Salk scientists have created successful patient-derived pancreatic beta
cells able to respond to sugar (glucagon, blue) and produce insulin
(red) accordingly. These cells (nuclei, blue) could be transplanted back
into patients for a potential new diabetes therapy. Credit: Salk
Institute
Salk scientists have solved a
longstanding problem in the effort to create replacement cells for diabetic
patients. The team uncovered a hidden energy switch that, when flipped, powers
up pancreatic cells to respond to glucose, a step that eluded previous
research. The result is the production of hundreds of millions of lab-produced
human beta cells—able to relieve diabetes in mice.
For more than a decade, scientists
across the globe strive to replace failing pancreatic beta cells linked to immune
destruction in children (type 1 diabetes)
or obesity-associated diabetes in adults (type 2 diabetes). Although cells made
in a dish were able to produce insulin, they were sluggish or simply unable to
respond to glucose.
"We found the missing energy
switch needed to produce robust and functional human beta cells, potentially
turning this discovery into a viable treatment for human diabetes," says
Ronald Evans, co-senior author and director of the Gene Expression Laboratory
at Salk. The new work was published in Cell Metabolism on April 12,
2016.
The Salk technology begins with
induced pluripotent cells (iPSC), a stem cell technique
where tissue from a patient—such as skin—is reprogrammed into other types of
cells, such as from the pancreas. This step yields the pre-beta cells, which
produce insulin but are not yet functional. While several research groups
reached this juncture, the road forward to functional cells was not clear.
Salk scientists found a master genetic switch (ERR-gamma) critical for
prompting pancreatic cells to successfully detect and respond to sugar
in the blood. This discovery allows the team to grow patient-derived,
functional beta cells for transplantation in a potential new diabetes
therapy. Credit: Salk Institute
"Pancreatic beta cells must be
able to do two things to work effectively: respond to glucose and produce
insulin," says Evans, who is also a Howard Hughes Medical Institute
investigator and the March of Dimes Chair in Molecular and Developmental
Biology. "No one had been able to figure out how to make pancreatic
cells from human patients that can do both until now."
The Salk team closely studied the
basic biology of a beta cell and uncovered several molecular switches, called
transcription factors, that were switched off but might control the transition
to a fully functional state. The 'secret sauce,' the Salk team found, was one
particular switch the Evans lab had studied for years for its role in cell
signaling. This protein switch, called ERR-gamma, turned out to be crucial to
awaken silent beta-like cells that could now respond to glucose and release
insulin accordingly.
"This advance will result in a
better controlled insulin response than currently available treatments,"
says Michael Downes, co-senior author and a Salk senior staff scientist.

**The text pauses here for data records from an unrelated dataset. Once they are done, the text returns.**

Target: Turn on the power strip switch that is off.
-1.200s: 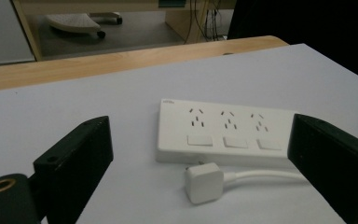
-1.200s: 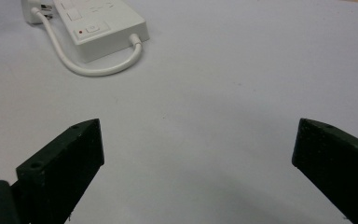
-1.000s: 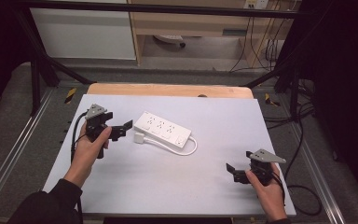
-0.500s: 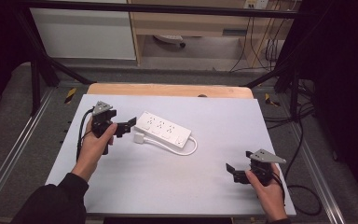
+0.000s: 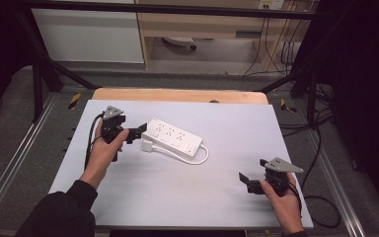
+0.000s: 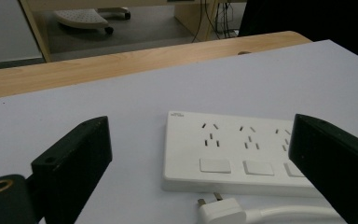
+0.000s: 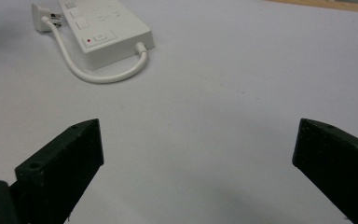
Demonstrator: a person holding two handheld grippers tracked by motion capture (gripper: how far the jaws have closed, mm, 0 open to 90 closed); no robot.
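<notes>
The white plastic power strip (image 5: 172, 137) lies flat on the pale grey table top (image 5: 227, 197), left of the middle and slightly toward the far side, running from far left to near right. In the left gripper view a small grey mark is printed at the strip's (image 6: 233, 151) far left corner, too small to read; below it sit three socket groups, each with a square white rocker switch. In the right gripper view the strip's (image 7: 105, 25) near end carries a switch with a small red dot beside it. Its short white cable (image 5: 192, 157) loops from the right end back along the near side to the white plug (image 5: 147, 146), which lies on the table just beside the strip's left end, its metal pins showing in the left gripper view (image 6: 220, 209). The left gripper (image 5: 139, 132) is held low over the table at the strip's left end, jaws spread wide and pointing right at it, the forearm in a dark sleeve reaching in from the near left. The right gripper (image 5: 246, 180) rests near the near right edge, well apart from the strip, its jaws also spread wide over bare table. Compared with a second ago, the left gripper has moved far and right to reach the strip's end; the right gripper and the strip lie as before.
</notes>
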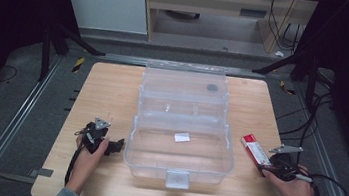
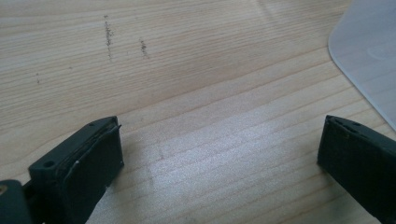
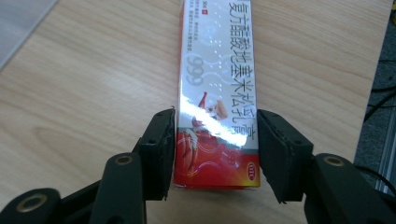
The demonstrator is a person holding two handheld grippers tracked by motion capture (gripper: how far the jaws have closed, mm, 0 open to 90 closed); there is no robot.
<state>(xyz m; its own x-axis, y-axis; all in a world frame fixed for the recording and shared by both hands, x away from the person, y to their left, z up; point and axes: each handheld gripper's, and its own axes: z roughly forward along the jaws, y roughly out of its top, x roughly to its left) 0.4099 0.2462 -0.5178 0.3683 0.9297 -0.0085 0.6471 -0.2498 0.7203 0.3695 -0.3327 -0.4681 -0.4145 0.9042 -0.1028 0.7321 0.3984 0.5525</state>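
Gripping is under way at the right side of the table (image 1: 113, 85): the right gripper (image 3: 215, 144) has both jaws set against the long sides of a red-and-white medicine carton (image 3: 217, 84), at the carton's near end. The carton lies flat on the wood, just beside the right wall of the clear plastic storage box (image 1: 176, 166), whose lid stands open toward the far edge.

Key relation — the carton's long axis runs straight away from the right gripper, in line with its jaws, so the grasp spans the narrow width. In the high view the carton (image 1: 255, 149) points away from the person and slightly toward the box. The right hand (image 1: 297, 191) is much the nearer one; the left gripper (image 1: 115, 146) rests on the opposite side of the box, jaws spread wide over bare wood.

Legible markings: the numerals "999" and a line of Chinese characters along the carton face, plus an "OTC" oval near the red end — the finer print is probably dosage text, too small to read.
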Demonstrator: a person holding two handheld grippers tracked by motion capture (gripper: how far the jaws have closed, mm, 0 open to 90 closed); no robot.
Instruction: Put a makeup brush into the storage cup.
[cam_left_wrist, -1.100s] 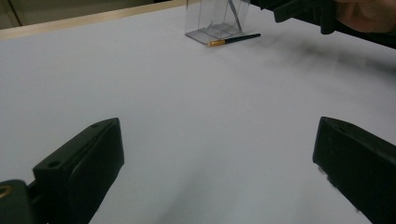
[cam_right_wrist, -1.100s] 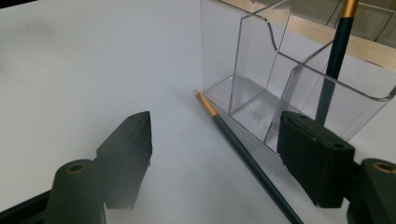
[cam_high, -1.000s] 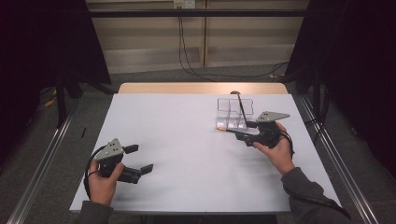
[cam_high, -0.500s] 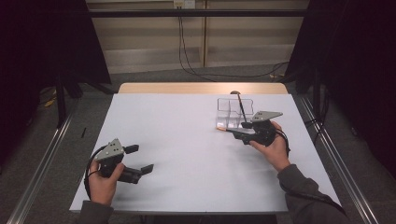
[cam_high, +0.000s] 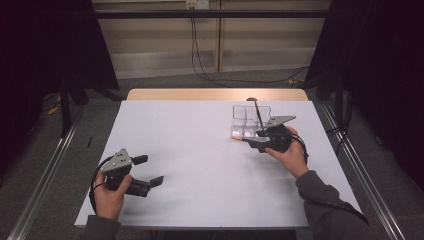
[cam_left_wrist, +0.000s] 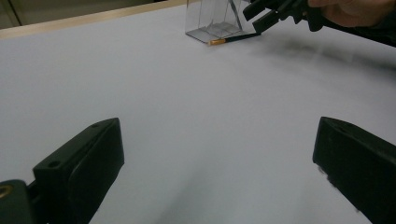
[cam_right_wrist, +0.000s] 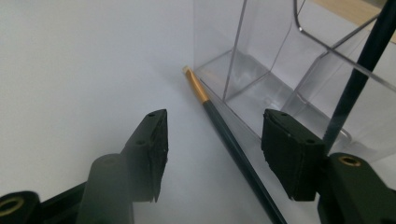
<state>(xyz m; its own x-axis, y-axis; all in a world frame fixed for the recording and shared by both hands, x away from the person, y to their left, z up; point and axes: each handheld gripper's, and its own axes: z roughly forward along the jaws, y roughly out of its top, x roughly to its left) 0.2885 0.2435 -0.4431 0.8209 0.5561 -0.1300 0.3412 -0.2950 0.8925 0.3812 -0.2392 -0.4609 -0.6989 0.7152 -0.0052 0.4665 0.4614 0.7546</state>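
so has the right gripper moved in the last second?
Yes. The right gripper has shifted forward and slightly left, closing on the clear organizer and the brush lying beside it.

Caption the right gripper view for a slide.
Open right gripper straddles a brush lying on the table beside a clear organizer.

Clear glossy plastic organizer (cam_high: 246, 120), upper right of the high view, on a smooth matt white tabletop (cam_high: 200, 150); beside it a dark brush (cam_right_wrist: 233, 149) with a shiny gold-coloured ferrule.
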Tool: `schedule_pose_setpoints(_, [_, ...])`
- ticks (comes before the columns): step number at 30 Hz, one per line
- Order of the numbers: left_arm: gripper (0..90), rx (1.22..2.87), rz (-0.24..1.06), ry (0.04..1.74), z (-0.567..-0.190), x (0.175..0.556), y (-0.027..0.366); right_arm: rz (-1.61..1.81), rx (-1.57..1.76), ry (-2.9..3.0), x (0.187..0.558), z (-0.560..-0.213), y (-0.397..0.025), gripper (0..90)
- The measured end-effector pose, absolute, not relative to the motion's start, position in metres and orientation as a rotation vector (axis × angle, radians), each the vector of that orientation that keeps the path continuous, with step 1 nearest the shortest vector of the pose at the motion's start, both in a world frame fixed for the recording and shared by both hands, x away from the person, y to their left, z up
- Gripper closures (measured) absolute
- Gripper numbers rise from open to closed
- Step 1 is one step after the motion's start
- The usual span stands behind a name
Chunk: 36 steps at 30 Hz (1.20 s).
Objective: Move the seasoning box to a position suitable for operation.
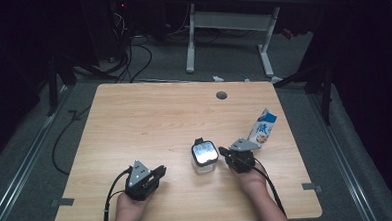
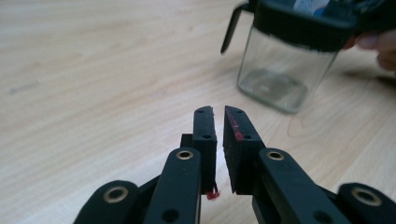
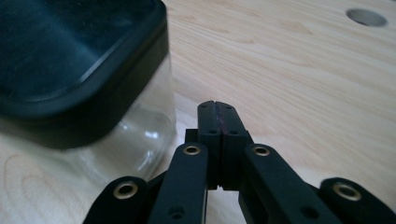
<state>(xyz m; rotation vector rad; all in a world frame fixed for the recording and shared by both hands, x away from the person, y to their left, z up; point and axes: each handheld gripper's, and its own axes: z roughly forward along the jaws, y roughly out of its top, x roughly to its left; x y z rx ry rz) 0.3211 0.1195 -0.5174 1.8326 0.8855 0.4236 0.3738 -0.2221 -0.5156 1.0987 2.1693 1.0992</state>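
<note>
**Glass jar between two hand-held grippers**

As seen from the high view, a square clear-glass jar (image 1: 204,157) with a black-rimmed lid stands upright on the wooden table (image 1: 149,117), near its front edge and between the two tools. The right gripper (image 1: 224,152) sits just beside the jar's right side; the left gripper (image 1: 161,170) lies apart from it, to its left. A small blue-and-white packet (image 1: 263,127) lies further right, bearing one large white character too small to read.

From the left gripper view, the jar (image 2: 280,70) stands ahead and to the right; its glass body looks empty, and a black clasp hangs from the lid's left edge. The left gripper (image 2: 218,112) holds nothing, its jaws parted by only a narrow slit, with red marks on the pads.

From the right gripper view, the jar (image 3: 84,74) looms close at left, its dark lid (image 3: 70,51) uppermost. The right gripper (image 3: 216,106) has its jaws pressed together on nothing, just beside the glass wall.
</note>
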Motion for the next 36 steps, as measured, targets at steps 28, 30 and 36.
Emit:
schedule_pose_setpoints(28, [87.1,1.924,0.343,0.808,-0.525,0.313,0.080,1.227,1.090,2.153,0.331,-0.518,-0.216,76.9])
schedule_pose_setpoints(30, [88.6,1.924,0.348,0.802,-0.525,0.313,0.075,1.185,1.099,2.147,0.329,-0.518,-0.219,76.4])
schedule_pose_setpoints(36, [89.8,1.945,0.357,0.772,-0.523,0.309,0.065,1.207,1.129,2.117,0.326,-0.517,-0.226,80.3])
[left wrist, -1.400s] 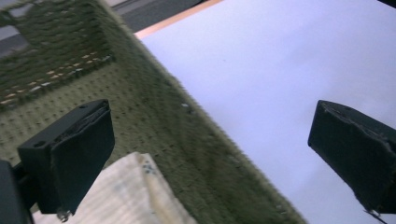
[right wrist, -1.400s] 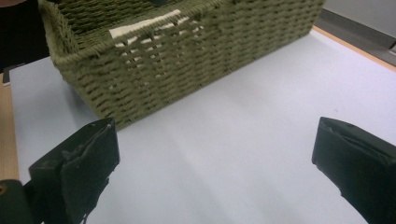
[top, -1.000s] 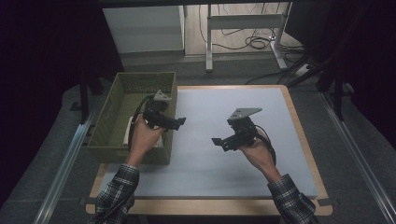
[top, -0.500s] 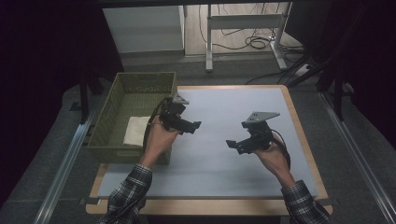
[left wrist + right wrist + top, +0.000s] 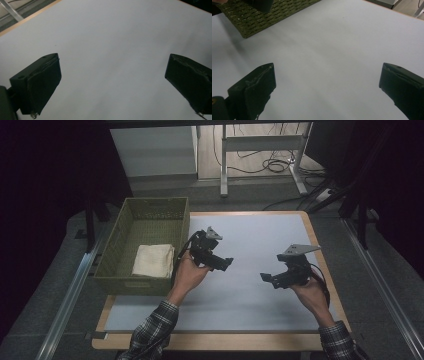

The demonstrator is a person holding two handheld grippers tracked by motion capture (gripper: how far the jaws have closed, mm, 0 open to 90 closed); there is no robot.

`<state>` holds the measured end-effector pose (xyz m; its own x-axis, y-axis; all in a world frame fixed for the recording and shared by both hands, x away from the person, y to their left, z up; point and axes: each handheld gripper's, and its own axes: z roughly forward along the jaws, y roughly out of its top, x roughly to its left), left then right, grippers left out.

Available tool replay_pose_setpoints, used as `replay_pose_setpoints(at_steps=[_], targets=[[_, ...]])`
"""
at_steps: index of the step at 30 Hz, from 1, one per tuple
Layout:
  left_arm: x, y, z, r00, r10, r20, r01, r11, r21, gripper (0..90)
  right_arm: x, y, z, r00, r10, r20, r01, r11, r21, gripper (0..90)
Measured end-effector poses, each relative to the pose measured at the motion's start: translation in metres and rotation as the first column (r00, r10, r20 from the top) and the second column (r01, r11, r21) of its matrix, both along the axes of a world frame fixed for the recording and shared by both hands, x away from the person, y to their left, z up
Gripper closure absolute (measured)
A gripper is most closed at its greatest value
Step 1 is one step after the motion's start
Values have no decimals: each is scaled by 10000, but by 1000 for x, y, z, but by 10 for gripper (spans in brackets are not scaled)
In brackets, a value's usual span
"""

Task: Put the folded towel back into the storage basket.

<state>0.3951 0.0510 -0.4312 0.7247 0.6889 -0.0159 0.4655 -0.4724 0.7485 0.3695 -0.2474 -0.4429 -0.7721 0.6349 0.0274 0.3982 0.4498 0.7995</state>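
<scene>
Wicker basket point(image 5: 116, 251) already has folded cloth point(image 5: 153, 260) inside; both grippers, L point(image 5: 226, 264) & R point(image 5: 265, 278), spread wide, empty, over bare mat point(image 5: 260, 235). Looks done.

Your folded cloth point(image 5: 153, 260) is pale cream and soft. It lies flat on the bottom of the green woven basket point(image 5: 118, 247), close to the near wall. The basket is open on top. It sits at the left edge of the table, partly hanging past it.
</scene>
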Motion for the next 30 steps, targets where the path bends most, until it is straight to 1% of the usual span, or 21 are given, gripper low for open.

"Previously there was nothing known about the maturation process in beta
cells. We peeked into that black box and now we know what's going on."
He
adds that the team's technique is an easy, fast and inexpensive way to make
transplantable human pancreatic beta cells in a dish that genetically match
patients.
This discovery allows the team to
grow patient-derived, functional beta cells for transplantation in a potential
new diabetes therapy. Credit: Salk Institute
"When we added ERR-gamma to
pre-diabetic beta cells in a dish, we successfully created a
glucose-responsive, beta-like cell," says Eiji Yoshihara, first author of
the paper and a Salk research associate. "And when we remove ERR-gamma
from animals, the glucose response is eliminated, proving that the factor is
the master regulator of maturation for the beta cell."
But can these beta cells
successfully treat diabetes? The Salk researchers found that, indeed, when the
matured beta cells were transplanted into type 1 diabetic
mice, the procedure quickly rescued their diabetes. "Hopefully, this
mirrors what would happen in the clinic—after someone is diagnosed with
diabetes they could potentially get this treatment," says Evans.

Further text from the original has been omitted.